Task to complete »
Copy out each line of the listing that has the word "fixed" in it.

*****

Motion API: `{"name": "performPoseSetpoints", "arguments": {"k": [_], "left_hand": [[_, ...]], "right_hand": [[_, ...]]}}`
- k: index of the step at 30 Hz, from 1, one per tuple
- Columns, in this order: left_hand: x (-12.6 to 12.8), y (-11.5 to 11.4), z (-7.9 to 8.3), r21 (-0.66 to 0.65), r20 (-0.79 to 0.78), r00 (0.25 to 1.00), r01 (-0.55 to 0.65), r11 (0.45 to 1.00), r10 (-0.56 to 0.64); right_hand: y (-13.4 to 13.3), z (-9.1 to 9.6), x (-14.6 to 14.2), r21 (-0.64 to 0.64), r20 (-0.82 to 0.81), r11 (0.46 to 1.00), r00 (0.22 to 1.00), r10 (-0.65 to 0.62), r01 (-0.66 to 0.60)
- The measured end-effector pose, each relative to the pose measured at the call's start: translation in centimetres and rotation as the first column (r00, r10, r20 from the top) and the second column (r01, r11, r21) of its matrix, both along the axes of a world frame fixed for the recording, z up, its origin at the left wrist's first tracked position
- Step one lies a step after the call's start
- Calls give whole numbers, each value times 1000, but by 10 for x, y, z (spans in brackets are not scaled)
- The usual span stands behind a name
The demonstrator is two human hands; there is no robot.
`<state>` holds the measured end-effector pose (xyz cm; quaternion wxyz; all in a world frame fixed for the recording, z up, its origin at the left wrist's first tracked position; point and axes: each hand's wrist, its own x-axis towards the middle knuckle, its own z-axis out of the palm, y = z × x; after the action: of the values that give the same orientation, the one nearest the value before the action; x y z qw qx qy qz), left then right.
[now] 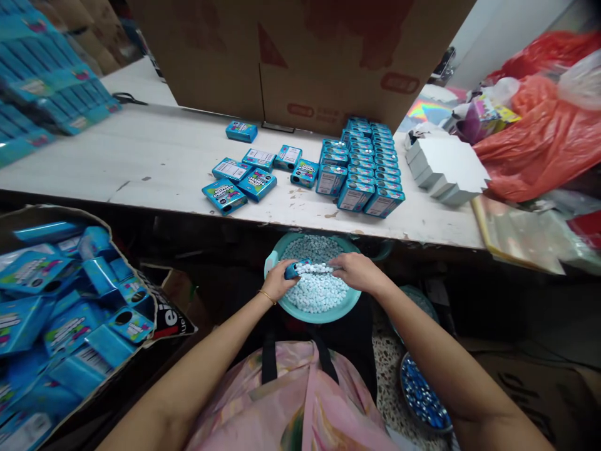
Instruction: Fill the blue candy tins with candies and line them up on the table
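Note:
A turquoise basin point(345, 311) full of small pale blue-white pellets point(317, 294), which look like candies, sits at my lap. My left hand point(278, 282) is closed around a small blue tin point(292, 270) above the basin's left side, its open end facing right. From the right, my right hand point(359, 271) grips a small scoop point(335, 268), largely hidden by my fingers and the pellets. Its heap of white pellets point(319, 267) reaches the tin's mouth.
On the white table point(164, 156) lie several loose blue tins point(225, 196), beside stacked rows of tins point(361, 166). A large carton point(300, 62) stands behind. A sack of tins point(56, 313) is at left; white boxes point(448, 164) and red plastic bags point(521, 150) lie right.

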<state>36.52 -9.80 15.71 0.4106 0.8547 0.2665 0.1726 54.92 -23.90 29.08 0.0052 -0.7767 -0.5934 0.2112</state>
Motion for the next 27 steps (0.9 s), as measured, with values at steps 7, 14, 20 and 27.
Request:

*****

Solution to the problem »
- The measured end-effector pose, each relative to the pose measured at the call's start: translation in centimetres and rotation as the first column (r00, r10, r20 from the top) and the second column (r01, r11, r21) of its matrix, both along the axes of a world frame fixed for the recording, z up, its origin at the left wrist's first tracked position
`<state>` holds the measured end-effector pose (xyz cm; quaternion wxyz; all in a world frame fixed for the recording, z up, its origin at the left wrist's first tracked position; point and axes: each hand's wrist, its own x-axis towards the middle knuckle, its own z-axis out of the palm, y = z × x; after the action: of the values that give the same orientation, the one nearest the value before the action; x y z qw qx qy qz), left then right.

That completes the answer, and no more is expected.